Select every line containing the word "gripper" from the material, and copy those lines.

Data Block Start

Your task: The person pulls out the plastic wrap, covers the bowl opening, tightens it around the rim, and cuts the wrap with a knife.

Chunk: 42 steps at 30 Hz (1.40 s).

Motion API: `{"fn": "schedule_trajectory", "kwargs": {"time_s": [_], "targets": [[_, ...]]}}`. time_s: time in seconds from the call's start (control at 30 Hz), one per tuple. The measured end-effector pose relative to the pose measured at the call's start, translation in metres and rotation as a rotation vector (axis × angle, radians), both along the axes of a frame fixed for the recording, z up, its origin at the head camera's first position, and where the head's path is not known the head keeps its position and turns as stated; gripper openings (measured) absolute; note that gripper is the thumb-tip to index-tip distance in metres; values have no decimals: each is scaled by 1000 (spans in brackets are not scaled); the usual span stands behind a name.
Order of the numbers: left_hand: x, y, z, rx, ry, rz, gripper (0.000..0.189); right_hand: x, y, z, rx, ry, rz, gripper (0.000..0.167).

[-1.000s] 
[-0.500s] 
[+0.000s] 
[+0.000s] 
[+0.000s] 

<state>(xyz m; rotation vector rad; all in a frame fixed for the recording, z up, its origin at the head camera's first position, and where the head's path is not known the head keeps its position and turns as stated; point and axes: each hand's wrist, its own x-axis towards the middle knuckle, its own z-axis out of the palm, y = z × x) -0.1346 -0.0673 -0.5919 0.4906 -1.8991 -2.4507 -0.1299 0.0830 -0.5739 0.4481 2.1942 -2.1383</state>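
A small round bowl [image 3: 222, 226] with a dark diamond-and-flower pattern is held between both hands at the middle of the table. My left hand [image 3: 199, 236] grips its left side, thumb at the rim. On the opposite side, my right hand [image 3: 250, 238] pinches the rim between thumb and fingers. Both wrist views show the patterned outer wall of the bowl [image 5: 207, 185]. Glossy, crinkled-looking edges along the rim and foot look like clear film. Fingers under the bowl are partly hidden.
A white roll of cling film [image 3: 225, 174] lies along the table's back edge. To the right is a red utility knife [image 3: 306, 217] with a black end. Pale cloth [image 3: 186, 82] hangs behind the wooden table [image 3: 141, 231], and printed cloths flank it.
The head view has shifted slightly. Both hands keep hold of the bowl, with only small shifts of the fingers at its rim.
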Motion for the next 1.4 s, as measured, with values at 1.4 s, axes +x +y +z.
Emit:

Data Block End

== Worked solution ==
Motion API: `{"fn": "schedule_trajectory", "kwargs": {"time_s": [_], "targets": [[_, ...]]}}`. time_s: time in seconds from the call's start (control at 30 Hz), one per tuple. The measured end-effector pose relative to the pose measured at the call's start, translation in metres and rotation as a rotation vector (axis × angle, radians), both along the axes of a frame fixed for the recording, z up, its origin at the head camera's first position, and where the head's path is not known the head keeps its position and turns as stated; gripper openings (measured) absolute; note that gripper is the thumb-tip to index-tip distance in metres; values have no decimals: each is scaled by 1000 (spans in brackets are not scaled); the usual span stands behind a name.
Order of the numbers: left_hand: x, y, z, rx, ry, rz, gripper (0.000..0.189); right_hand: x, y, z, rx, ry, rz, gripper (0.000..0.167).

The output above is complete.